Exhibitions

Elevated Voices: Elders Speak about Transportation Access

April 21st, 6PM, Myrtle Avenue Plaza
Opening Event as part of Foundations Expanded.

Elevated Voices is a collaboration between elders who live in Bedford-Stuyvesant, Clinton Hill, and Fort Greene; Pratt Institute’s Preserving Activism Beyond and Between Pratt’s Gates; and 7Cinema, a Brooklyn-based nonprofit video and media production organization. Its purpose is to make transportation access, service, and infrastructure more equitable by elevating the voices and experiences of elder community members and disseminating these oral histories to the general public. The project is supported by the Taconic Fellowship through Pratt’s Center for Community Development.

A Hidden History of Pratt’s Summer Youth Programs

March 28–May 1, 2022

In collaboration with Myrtle Avenue Brooklyn Partnership (MABP), Pratt’s Preserving Activism initiative sponsored a photography installation in seven Myrtle Avenue storefronts.

Myrtle storefront with exhibition in the window. The poster reads "Preserving Activism: a hidden history of Pratt's Summer Youth Programs"

The Search for Hidden History (1973–2002)

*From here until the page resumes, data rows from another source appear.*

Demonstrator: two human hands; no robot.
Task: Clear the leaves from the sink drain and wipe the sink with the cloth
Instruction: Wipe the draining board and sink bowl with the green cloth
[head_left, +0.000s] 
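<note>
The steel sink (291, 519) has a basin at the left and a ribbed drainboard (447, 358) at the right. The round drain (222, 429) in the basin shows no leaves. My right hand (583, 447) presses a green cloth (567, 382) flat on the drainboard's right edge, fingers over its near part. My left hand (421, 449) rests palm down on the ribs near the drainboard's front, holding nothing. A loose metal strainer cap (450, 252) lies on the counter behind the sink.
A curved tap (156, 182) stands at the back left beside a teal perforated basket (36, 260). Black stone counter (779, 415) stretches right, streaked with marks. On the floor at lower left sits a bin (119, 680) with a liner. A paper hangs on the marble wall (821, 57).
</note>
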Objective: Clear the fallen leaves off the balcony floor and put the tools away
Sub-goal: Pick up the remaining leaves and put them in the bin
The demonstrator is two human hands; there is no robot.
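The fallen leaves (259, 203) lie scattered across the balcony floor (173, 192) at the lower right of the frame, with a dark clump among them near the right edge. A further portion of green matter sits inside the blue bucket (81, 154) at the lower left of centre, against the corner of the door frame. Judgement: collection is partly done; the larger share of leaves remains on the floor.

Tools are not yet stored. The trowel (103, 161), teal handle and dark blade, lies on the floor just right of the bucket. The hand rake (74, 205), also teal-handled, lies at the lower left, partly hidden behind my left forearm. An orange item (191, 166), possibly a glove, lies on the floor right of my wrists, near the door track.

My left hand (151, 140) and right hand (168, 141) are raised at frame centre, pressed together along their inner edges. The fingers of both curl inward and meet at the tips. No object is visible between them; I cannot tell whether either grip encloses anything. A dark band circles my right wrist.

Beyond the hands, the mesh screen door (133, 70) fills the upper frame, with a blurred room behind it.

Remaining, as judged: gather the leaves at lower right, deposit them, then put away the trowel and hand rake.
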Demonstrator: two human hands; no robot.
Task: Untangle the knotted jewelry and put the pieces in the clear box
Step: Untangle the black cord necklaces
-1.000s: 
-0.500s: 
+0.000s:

In the early ‘70s, Pratt student activists from the Black Student Union (BSU), demanded that the Pratt administration diversify the student body and teaching force, revamp the curriculum through Black and Latin American Studies, and open up the campus to Central Brooklyn’s communities through summer youth programs. In oral histories, BSU activists describe their involvement with Horace Williams (Pratt, BFA Fashion ‘70) who started two summer youth programs beginning in 1973.

Yet, when students, faculty, and staff searched through Pratt’s archival sources for more details, they found only a few brochures and reports. Still, a set of photographic contact sheets in Pratt’s archives led us to Marc Weinstein (Pratt, BFA Photography ’74), who had worked with Horace Williams as a freelance photographer. Marc shared his images for this project, which begins to restore the hidden history of Pratt’s summer youth programs.

Horace Williams worked at Pratt for almost 30 years, eventually becoming Pratt’s first African American Vice-President. He led two summer youth programs— the Summer Youth Skills and Development Program (on Pratt’s campus) and the Youth and Adult Services Coalition (in 17 Central Brooklyn sites). These historic photos from the 1970s and ‘80s feature the wide-ranging learning opportunities offered to more than 6,000 Brooklyn youth and young adults.

Protests at Pratt

The Pratt student strikes in 1968 and 1969 were sparked in response to a tuition hike and the proposed purchase of Willoughby buildings. The scope of the protests broadened to address the administration’s disregard for student and staff interests, breeding a new desire in students to restructure the Institute as a whole. The Strike of 1972 picked up where the strikes of ‘68 and ‘69 left off, in a way, by focusing more on the mistreatment of Black and Puerto Rican students in addition to administrative grievances. This digital exhibit looks to examine the history of activism at the Pratt Institute and how this relates to trends that are currently taking place. In order to move forward, we want to look at how different initiatives such as community outreach, peace efforts, and the involvement of the Black Student Union have all come together to make the Pratt Institute what it is today.

The Prattler. The words "STRIKE" on a black background.